We had just discussed the matter, and had determined to encourage the same fond relationship with our prospective mounts, when MacFarlane rode up to the hotel with the five most woebegone-looking specimens of quadrupeds that we had ever seen.

“Cut a good big stick,” he advised.

Two minutes after mounting, I welcomed the suggestion. It seemed inhuman to beat anything so small as that mule, but the animal appeared not to mind it in the least. The moment I ceased whaling him, he assumed that this was where I wished to stop. His one virtue was that no matter how often he stumbled on the edge of a precipice, he never fell over.

“When you come to a tight place,” warned MacFarlane, “let the mule use his own judgment.”
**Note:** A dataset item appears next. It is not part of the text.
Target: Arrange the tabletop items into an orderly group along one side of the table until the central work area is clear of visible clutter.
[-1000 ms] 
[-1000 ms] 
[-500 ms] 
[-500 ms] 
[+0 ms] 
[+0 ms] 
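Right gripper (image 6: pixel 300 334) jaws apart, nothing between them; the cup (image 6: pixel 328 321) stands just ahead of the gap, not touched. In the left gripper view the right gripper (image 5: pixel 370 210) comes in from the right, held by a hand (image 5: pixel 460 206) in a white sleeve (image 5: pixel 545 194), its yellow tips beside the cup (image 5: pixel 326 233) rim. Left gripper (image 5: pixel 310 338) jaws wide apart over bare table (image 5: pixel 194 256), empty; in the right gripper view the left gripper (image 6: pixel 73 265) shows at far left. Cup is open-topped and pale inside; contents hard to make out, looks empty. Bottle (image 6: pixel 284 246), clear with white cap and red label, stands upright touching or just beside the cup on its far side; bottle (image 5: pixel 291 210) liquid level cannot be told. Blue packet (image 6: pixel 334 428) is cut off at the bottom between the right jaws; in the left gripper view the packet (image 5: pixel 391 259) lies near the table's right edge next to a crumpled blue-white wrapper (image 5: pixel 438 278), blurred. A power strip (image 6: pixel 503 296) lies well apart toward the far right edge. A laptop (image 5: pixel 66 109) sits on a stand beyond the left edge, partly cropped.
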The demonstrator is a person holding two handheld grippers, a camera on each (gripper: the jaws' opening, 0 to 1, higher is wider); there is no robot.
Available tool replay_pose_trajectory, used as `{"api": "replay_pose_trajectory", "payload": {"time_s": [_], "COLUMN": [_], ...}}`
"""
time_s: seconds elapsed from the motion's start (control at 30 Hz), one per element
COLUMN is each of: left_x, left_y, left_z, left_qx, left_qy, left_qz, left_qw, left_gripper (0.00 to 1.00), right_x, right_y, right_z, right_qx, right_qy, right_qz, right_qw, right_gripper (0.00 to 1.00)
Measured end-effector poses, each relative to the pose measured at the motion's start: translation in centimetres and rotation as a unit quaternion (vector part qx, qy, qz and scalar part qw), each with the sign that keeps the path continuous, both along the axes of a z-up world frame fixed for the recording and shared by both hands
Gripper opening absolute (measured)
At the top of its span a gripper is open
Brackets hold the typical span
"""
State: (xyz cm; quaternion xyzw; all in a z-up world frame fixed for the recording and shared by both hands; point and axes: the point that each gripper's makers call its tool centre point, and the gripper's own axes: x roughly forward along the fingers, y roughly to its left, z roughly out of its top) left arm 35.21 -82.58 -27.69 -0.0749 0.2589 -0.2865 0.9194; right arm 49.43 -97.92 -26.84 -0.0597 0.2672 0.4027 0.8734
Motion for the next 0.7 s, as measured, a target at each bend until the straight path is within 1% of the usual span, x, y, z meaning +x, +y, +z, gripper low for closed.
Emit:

And there were plenty of tight places. Hour after hour the path twisted through narrow ravines, along deep water-courses strewn with bowlders, down sandy embankments where the animals slid like toboggans, around narrow cliffs, and up sharp inclines where they fairly leaped from rock to rock. It was a gloriously desolate country, hideous perhaps, yet awesome in its ugly grandeur. Mountains reared themselves above the trail, covered sometimes with huge candelabra cactus, but usually bare and towering skyward like the battlements of a gigantic fortress. So fascinating was the whole panorama that four of us rode across a valley a full mile in length before we discovered that Eustace had disappeared.
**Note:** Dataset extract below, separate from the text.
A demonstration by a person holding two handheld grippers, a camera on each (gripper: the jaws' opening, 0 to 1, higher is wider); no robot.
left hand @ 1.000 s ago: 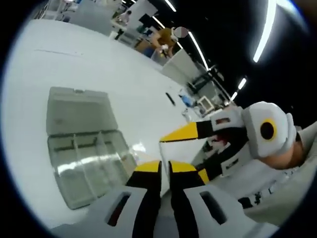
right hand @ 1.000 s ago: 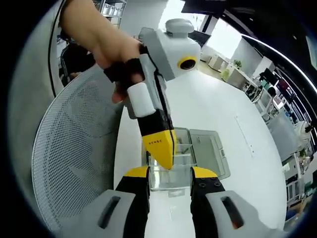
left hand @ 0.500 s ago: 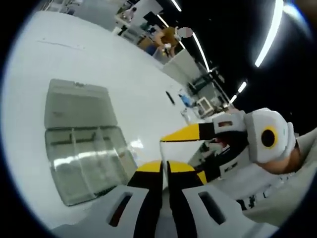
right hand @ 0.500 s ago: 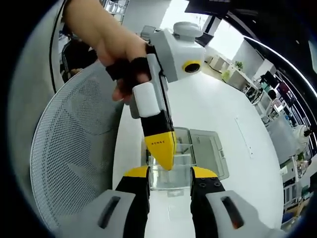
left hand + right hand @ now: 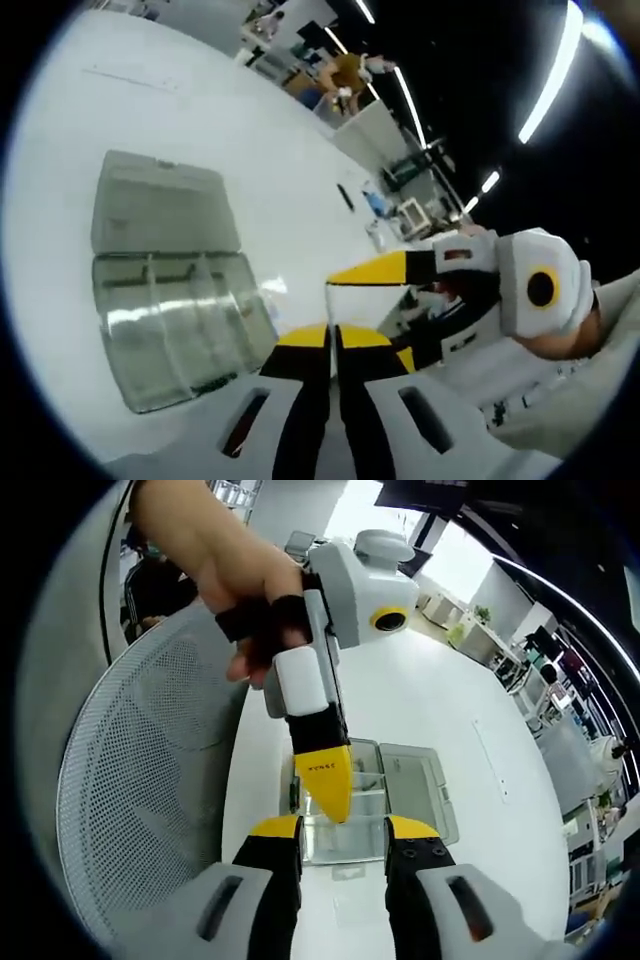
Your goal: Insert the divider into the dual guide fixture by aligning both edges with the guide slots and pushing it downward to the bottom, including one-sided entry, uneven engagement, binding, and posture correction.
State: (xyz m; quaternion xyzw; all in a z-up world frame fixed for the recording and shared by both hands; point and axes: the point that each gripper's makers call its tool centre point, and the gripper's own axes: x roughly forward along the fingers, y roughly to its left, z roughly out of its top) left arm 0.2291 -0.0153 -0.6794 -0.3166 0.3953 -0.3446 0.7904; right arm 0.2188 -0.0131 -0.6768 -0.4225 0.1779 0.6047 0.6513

MacFarlane stopped abruptly.

“Good Lord! I told him to keep close to us! Four months ago one of my men dropped behind, and they nabbed him so quietly we never heard a sound!”
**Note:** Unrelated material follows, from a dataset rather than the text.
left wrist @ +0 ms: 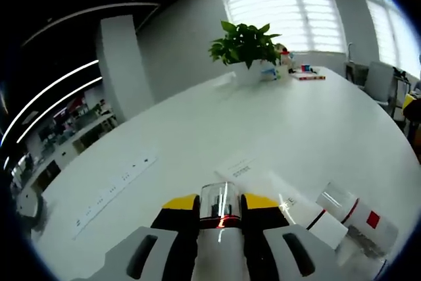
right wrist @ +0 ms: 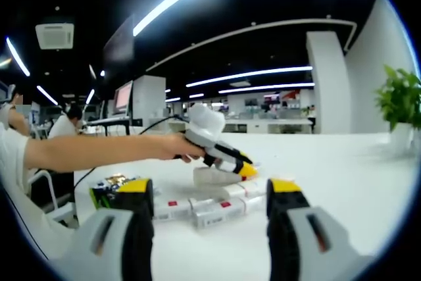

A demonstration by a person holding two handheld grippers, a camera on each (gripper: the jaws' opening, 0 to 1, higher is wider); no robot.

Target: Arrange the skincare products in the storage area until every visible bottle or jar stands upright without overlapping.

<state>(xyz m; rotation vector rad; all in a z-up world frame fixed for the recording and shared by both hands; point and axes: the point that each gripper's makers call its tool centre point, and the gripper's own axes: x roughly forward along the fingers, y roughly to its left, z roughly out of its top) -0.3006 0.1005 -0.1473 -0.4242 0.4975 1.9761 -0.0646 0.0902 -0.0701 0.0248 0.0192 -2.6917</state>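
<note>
While the right hand-held gripper point(right wrist: 209, 205) gapes, the left hand-held gripper point(left wrist: 220, 203) clamps a clear-capped bottle point(left wrist: 220, 228).

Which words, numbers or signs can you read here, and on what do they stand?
None can be read.
Paper slip: dark print, too small.
Strip on the table: small marks, blurred.
Lying bottles: red bands and a red square, no letters legible.
Bottle in the left gripper: red band, no text.
Boxes: red patches, blurred.
</note>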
He was off his mule in an instant, and leading the way on foot, revolver in hand, while I followed at his heels, both of us crouching behind bowlders as we hurried back along the path we had traversed. Turning a bend, we found Eustace sitting on his mule at the top of a sandy decline, complacently smoking a cigar.

“What the devil are you doing?” snapped MacFarlane.

“Tight place,” said Eustace. “I’m letting the mule use his own judgment.”